=== WHAT THIS TASK INVOLVES ===
After locating "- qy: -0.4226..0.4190" in the listing below, copy that line and each one after it exactly, ending with the line that has "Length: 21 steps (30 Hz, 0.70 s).".

- Opening Delimiter -

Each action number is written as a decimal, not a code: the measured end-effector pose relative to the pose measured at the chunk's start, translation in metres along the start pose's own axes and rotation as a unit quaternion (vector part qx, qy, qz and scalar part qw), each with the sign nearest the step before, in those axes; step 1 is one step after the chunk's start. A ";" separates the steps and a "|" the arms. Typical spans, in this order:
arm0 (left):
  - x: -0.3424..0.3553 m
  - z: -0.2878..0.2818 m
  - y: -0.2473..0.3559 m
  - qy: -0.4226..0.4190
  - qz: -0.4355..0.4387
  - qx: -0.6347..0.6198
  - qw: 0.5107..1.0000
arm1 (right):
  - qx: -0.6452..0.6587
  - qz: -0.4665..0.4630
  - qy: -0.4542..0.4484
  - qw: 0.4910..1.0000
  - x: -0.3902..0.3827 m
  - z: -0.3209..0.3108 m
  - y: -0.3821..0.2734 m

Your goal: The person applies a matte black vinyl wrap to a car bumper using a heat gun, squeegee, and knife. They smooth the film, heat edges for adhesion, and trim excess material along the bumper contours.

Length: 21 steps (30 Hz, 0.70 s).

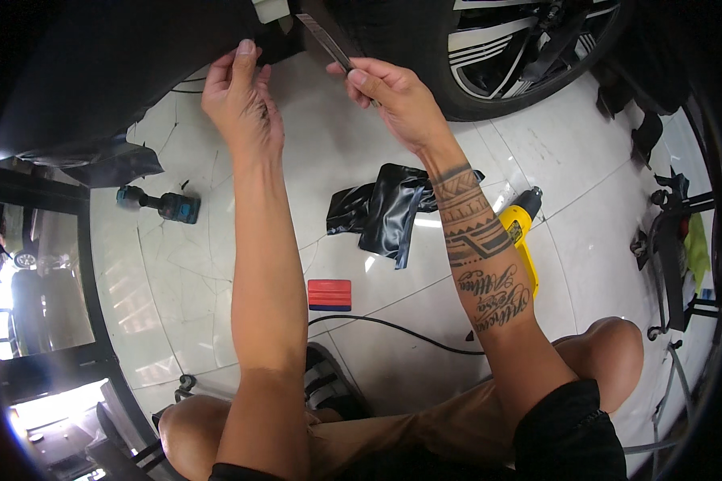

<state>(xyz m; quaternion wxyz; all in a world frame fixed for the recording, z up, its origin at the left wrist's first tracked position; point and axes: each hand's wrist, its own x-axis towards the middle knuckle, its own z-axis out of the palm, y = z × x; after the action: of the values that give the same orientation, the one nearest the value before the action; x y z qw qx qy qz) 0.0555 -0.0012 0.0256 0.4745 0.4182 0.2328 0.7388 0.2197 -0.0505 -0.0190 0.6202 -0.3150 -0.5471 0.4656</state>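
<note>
My right hand [397,94] is wrapped round a slim snap-off utility knife [327,42], its blade pointing up and left toward the car's lower edge. To the left, my left hand [247,100] pinches a loose flap of black film [285,48] at the bottom of the dark car body panel [144,56]. The blade tip is close to the flap and a small pale piece [271,10] above it. My left fingertips partly hide the film's edge.
A car wheel [529,48] stands at upper right. On the tiled floor lie crumpled black film [393,212], a red squeegee card [330,294], a blue-black power tool [176,207], a yellow heat gun [529,210] partly behind my right forearm, and a black cable [393,324]. A wheeled stand [670,264] is at right.
</note>
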 end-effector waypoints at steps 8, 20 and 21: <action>0.006 -0.007 -0.001 -0.021 0.030 0.038 0.999 | -0.069 -0.083 0.005 0.994 0.019 0.023 0.007; -0.001 -0.001 0.004 0.037 0.036 0.034 0.998 | -0.185 -0.102 0.018 0.977 0.031 0.039 0.024; -0.001 -0.001 0.004 0.033 0.035 0.034 0.998 | -0.181 -0.109 0.023 0.977 0.031 0.040 0.025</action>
<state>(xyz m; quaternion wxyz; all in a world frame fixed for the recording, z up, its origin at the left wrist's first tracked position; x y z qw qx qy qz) 0.0525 -0.0035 0.0279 0.4264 0.4176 0.2586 0.7596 0.1742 -0.0171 -0.0218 0.6122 -0.3716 -0.6389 0.2810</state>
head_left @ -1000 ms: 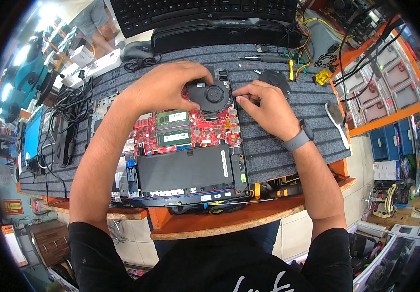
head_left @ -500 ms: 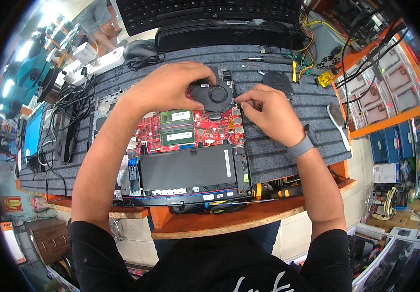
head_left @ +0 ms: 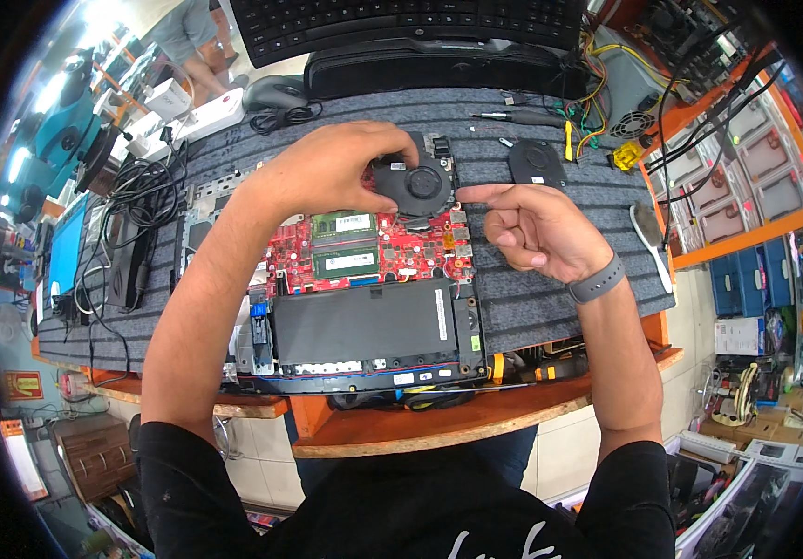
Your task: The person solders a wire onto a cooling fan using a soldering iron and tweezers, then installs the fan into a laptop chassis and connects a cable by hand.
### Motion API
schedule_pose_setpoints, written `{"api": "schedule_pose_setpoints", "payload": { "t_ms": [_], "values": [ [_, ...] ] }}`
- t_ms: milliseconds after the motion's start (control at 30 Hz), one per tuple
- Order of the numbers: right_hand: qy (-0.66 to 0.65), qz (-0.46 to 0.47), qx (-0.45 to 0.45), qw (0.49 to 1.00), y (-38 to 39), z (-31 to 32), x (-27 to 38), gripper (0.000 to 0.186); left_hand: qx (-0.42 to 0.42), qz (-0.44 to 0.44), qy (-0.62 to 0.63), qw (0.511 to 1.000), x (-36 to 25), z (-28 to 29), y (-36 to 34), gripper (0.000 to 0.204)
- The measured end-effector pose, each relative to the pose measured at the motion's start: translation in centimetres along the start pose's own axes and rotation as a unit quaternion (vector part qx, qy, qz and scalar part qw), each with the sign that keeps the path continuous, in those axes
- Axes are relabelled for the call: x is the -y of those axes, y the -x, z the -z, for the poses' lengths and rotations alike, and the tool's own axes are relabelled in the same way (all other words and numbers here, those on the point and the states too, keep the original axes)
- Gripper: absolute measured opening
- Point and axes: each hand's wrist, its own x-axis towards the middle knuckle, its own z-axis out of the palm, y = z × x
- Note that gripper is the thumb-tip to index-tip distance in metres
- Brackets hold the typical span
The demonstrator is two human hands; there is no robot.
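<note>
An opened laptop (head_left: 369, 326) lies on the grey striped mat, its red circuit board (head_left: 401, 250) exposed. Two green memory modules (head_left: 344, 265) sit in the board, with a flat black battery (head_left: 360, 326) nearer me. My left hand (head_left: 350, 172) grips a round black cooling fan (head_left: 420, 186) between thumb and fingers, at the laptop's far right corner. At the laptop's right edge, my right hand (head_left: 541, 224) points its index finger at the fan's side, the other fingers curled and nothing visible in them. Whether that fingertip touches the fan or the frame is unclear.
A second black fan (head_left: 537, 163) lies on the mat beyond my right hand. Behind it are a screwdriver (head_left: 518, 117) and a yellow tool (head_left: 568, 142). A white-handled brush (head_left: 648, 242) rests at right. Tangled black cables (head_left: 145, 196) lie left; a keyboard (head_left: 401, 28) stands at the back.
My right hand has turned and shifted slightly right, its pinch opening into a stretched index finger. The left hand stays on the fan. The whole view has shifted a little.
</note>
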Motion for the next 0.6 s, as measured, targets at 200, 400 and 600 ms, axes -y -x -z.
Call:
{"api": "schedule_pose_setpoints", "payload": {
  "t_ms": [200,400,600],
  "values": [
    [-0.081,-0.009,0.039,0.996,-0.28,0.6,-0.72,0.04,-0.001,0.008,-0.002,1.0,0.17,-0.18,0.11,0.047],
    [-0.084,-0.002,0.055,0.995,-0.45,1.07,-0.82,0.043,-0.004,0.0,0.011,1.0,0.21,-0.16,-0.06,0.046],
    [-0.068,0.003,0.058,0.996,-0.6,1.21,-0.92,0.045,0.004,0.009,0.01,1.0,0.31,-0.2,-0.1,0.048]
  ]
}}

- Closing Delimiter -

=== WRITTEN ANSWER ===
  - qy: -0.4226..0.4190
  - qz: -0.4355..0.4387
  - qx: -0.6347..0.6198
  - qw: 0.5107..1.0000
arm1 (right):
  - qx: -0.6452..0.6587
  - qz: -0.4665..0.4630
  - qy: -0.4542..0.4484
  - qw: 0.4910..1.0000
  - x: -0.3902..0.3827 m
  - z: -0.3209..0.3108 m
  - y: -0.3821..0.2734 m

Your goal: The person applies a matte black vinyl wrap to a car bumper using a heat gun, squeegee, and knife. They smooth the film, heat edges for adhesion, and trim excess material along the bumper contours.

Length: 21 steps (30 Hz, 0.70 s).

Nothing further is required of this output.